> _Problem_
Return all the data below as it stands, minus the pictures.

------------------------------------------------

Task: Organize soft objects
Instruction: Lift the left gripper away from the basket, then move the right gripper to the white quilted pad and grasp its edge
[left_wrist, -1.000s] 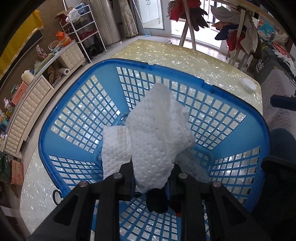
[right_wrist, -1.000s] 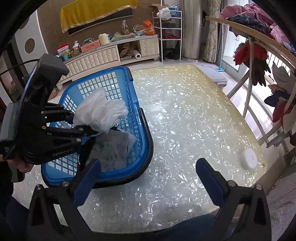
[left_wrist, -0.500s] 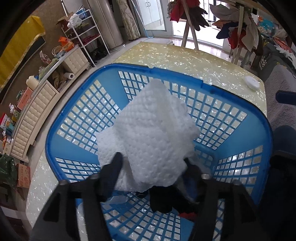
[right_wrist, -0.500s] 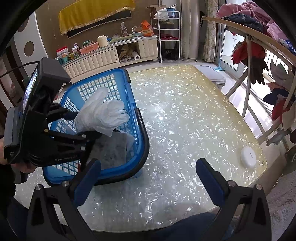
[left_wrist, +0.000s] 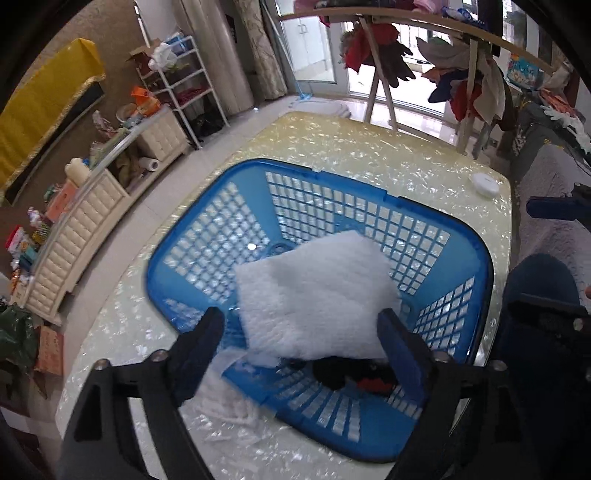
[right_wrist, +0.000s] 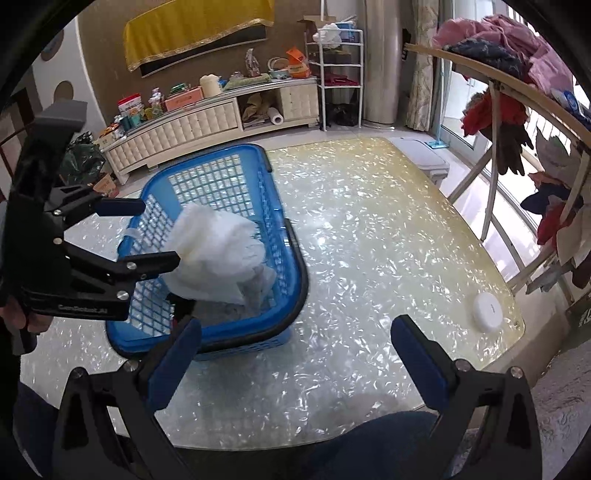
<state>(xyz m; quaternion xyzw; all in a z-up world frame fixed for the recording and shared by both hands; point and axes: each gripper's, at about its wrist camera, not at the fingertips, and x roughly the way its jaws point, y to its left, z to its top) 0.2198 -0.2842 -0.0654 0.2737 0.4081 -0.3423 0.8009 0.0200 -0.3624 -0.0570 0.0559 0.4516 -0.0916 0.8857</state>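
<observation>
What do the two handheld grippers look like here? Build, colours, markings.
Both are black angular frames with silver screw heads and two long fingers faced with blue pads. The left gripper carries a grey block on top and white lettering on its side, too blurred to read. The right gripper shows no markings. No cables visible.

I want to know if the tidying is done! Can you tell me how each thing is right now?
Left gripper: open, jaws just opened, white cloth between them but not pinched.
Right gripper: open, empty, above the table.
White textured cloth: loose, over the basket.
Blue plastic lattice basket: upright on the table, holding dark and grey items.
Small round white disc: lying near the table corner.
</observation>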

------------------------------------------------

> _Result of this exercise_
Task: Organize soft objects
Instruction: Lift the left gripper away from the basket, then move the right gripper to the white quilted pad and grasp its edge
[left_wrist, -1.000s] 
[right_wrist, -1.000s] 
[left_wrist, -0.500s] 
[right_wrist, -0.500s] 
[left_wrist, +0.000s] 
[right_wrist, +0.000s] 
<state>(xyz m; quaternion xyzw; all in a z-up world frame fixed for the recording and shared by both hands; point and axes: each gripper's, at about its wrist camera, not at the fingertips, and x roughly the way its jaws point, y to its left, z to its top) 0.2198 -0.2842 -0.0654 0.2737 0.4081 -0.3423 0.8009 0.0200 -0.3624 -0.0570 0.0559 0.4516 -0.0916 0.8857</state>
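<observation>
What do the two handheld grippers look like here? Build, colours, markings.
Both are black angular frames with silver screw heads and two long fingers faced with blue pads. The left gripper carries a grey block on top and white lettering on its side, too blurred to read. The right gripper shows no markings. No cables visible.

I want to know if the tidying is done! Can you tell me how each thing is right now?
Left gripper: open, jaws just opened, white cloth between them but not pinched.
Right gripper: open, empty, above the table.
White textured cloth: loose, over the basket.
Blue plastic lattice basket: upright on the table, holding dark and grey items.
Small round white disc: lying near the table corner.
</observation>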

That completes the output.